I spent that Monday almost entirely in various airports, until arriving in Amsterdam, where I nearly missed my final flight to Hannover due to frustrating tourists which flooded Schiphol (that being said, Schiphol is awesome.) I finally ended up in my new apartment’s tiny room Tuesday afternoon, but my jetlagged body was convinced it was still very much bedtime, so I obliged. The day after, Daniel had most of the staff come with us to Heide Park after the morning activities were wrapped up at the barn. Heide Park is essentially a sort of Six Flags amusement park for Germans and, since it’s only about 30 minutes away from the stables, it’s pretty epic.
We rode every crazy ride, just because, and had a blast all afternoon. On Friday, I was generously invited to groom for Enrico, one of the Verband’s top riders at the Show Jumping competition located about 20 minutes away at Lohberg-Turnier. Two young mares and a stallion successfully showed in the 1m20, with the young stallion winning his class and qualifying for the Hanoverian Jumping Horse Championship.

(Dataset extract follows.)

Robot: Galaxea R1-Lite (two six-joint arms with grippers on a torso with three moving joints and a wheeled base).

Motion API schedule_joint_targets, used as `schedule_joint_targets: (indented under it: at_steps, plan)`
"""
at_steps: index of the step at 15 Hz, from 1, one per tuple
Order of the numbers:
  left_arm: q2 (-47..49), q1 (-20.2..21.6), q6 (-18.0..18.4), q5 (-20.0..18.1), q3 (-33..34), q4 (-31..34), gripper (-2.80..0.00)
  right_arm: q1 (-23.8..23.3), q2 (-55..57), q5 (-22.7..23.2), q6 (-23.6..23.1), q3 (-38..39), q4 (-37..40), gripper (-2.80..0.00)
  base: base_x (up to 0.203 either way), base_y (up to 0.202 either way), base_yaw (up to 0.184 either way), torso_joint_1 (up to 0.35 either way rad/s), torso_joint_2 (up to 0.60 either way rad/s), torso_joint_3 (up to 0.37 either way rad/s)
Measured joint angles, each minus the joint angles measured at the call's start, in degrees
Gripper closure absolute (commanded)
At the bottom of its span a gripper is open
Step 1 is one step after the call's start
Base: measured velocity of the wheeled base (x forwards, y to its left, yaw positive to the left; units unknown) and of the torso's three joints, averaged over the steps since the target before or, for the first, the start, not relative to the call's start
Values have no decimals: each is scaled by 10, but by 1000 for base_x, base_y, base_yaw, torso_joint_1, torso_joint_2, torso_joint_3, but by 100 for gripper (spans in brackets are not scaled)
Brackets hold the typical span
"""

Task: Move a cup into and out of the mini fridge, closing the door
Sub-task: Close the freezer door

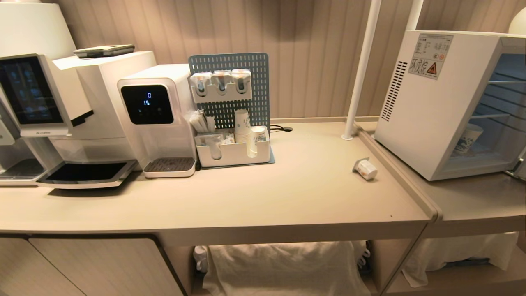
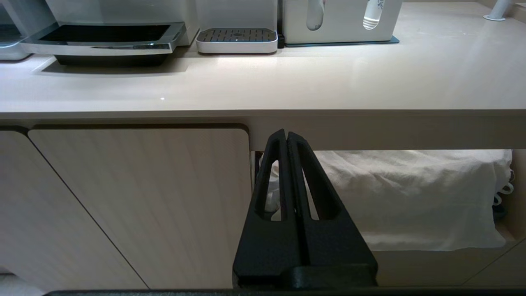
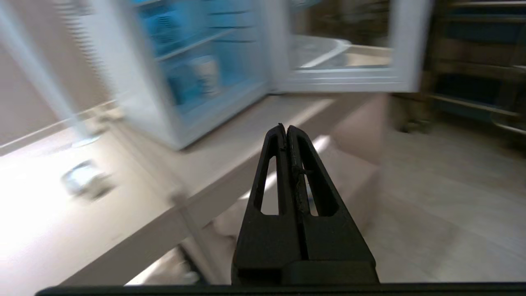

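Two hands, we note, are pressed closed and empty: the left hand below the counter edge, the right hand off its front corner. The cup lies tipped near the raised lip beside the mini fridge, whose door stands open.

a: what's cut off in the head view?
b: the mini fridge runs off the right edge, so its door isn't in that frame. the coffee machine is clipped at the left edge.
a: can you read the warning sticker?
b: no, the print is too small.
a: and the right wrist view?
b: all smeared. the door at upper right and a paper cup inside the fridge are blurred shapes; the small cup at left is only a pale blob.
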Motion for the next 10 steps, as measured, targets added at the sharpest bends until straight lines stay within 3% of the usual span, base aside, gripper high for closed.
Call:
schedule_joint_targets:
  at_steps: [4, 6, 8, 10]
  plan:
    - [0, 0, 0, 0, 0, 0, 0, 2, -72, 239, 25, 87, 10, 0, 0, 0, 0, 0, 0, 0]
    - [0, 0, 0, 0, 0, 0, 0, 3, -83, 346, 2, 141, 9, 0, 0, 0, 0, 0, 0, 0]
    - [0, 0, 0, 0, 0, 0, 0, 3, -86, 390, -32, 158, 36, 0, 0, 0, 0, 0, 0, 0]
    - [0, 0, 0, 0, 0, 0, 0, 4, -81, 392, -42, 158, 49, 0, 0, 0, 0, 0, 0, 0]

The showgrounds are fantastic; so very European. Everyone pulls into this grassy field of a parking lot in their little horse vans towing an even smaller 2-horse bumper-pull and the arenas are just across a narrow dirt path through the dense and very buggy forest. A dressage show was going on at the same time as the jumper show, and its warm-up arena was comical, at best, because it was essentially a 30-meter mud circle around a couple of trees in the grass, and about 20 young horses chaotically careening around it, legs flailing everywhere. Needless to say, I can think of a few American dressage horses who wouldn’t have coped with those conditions. Regardless, it was an enjoyable day, although the weather could’ve been more compliant (50F and rainy is a far cry from the 100F and sunny of SC!) Saturday’s outing to the show for the 1m40 class wasn’t as fortunate, with a few bobbles such as driving rain, a pulled shoe, going off course, and a few rails. That being said, I still had tons of fun!
In my short time so far, I’ve also had the pleasure of learning a few note-worthy facts that are German-specific (or Europe-specific? You be the judge.)
1. Stallions outnumber geldings, for the most part.
2. Germans like their sweets. A lot.
3. It’s always cold (see relative Floridian terminology), even in July.
4. I think everyone and their mother should own a EuroWalker.
5. Everywhere is the autobahn. The parking lot is the autobahn.